Studies have begun to define genetic and molecular alterations associated with cribriform morphology in ICC and IDC. Analyses indicate that cribriform morphology is associated with increased genetic instability and copy number alterations16,19,20 as well as with genetic alterations in ATM, SPOP, BRCA2, TP53, RB1, and PTEN16,19,21–24. However, recent findings have identified PTEN loss to be associated with IDC but not ICC25,26. Key genetic alterations may impact MYC16,19, mTORC116, MAPK16, KRAS16, JAK-STAT16, and EGFR27 pathway deregulation reported in cribriform prostate cancer. Epigenetic alterations may also contribute to pathway deregulation as cribriform morphology has been associated with increased EZH2 expression and elevated methylation16. EZH2 was recently shown to interact with SCHLAP128, a long non-coding RNA associated with cribriform morphology20,29 and progression to metastasis29–31. While multiple genetic and molecular alterations have been associated with ICC/IDC, few are specific to this histological subtype, and causal mediators of ICC/IDC have yet to be definitively determined.

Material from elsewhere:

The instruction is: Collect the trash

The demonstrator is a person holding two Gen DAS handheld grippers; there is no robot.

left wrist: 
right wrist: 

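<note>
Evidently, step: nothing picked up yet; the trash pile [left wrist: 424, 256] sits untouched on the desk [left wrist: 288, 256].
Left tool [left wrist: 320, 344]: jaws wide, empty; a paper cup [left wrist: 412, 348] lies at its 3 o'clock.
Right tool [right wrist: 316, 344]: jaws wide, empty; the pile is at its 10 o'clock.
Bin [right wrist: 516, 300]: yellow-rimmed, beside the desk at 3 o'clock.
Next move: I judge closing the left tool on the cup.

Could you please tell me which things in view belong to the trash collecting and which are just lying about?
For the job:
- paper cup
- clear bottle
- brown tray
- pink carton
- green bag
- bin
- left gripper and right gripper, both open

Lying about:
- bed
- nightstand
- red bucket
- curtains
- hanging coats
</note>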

In contrast to tumor intrinsic alterations, limited studies have been reported on the tumor microenvironment (TME) associated with ICC/IDC. Several studies have posited that cribriform glands have increased hypoxia due to their distinctive architecture of contiguous epithelial cells without intervening stroma. This architectural pattern suggests that most cribriform cancer cells do not directly interface with surrounding stroma and may thereby have limited access to surrounding vasculature32. In support of this, patients with ICC/IDC demonstrated increased levels of hypoxia, which may contribute to the genetic instability and poor outcomes associated with ICC/IDC20. However, vascular infiltration patterns and other stromal cells associated with ICC/IDC have not been robustly assessed. A recent study comparing cribriform morphology to other Gleason pattern 4 histologic subtypes, as well as lower Gleason patterns, showed that FAP+ASPN+ cancer-associated fibroblasts (CAF) were enriched in regions directly adjacent to cribriform foci33. FAP has immunosuppressive functions in the TME34,35, yet little has been reported on the immune microenvironment associated with prostate ICC/IDC.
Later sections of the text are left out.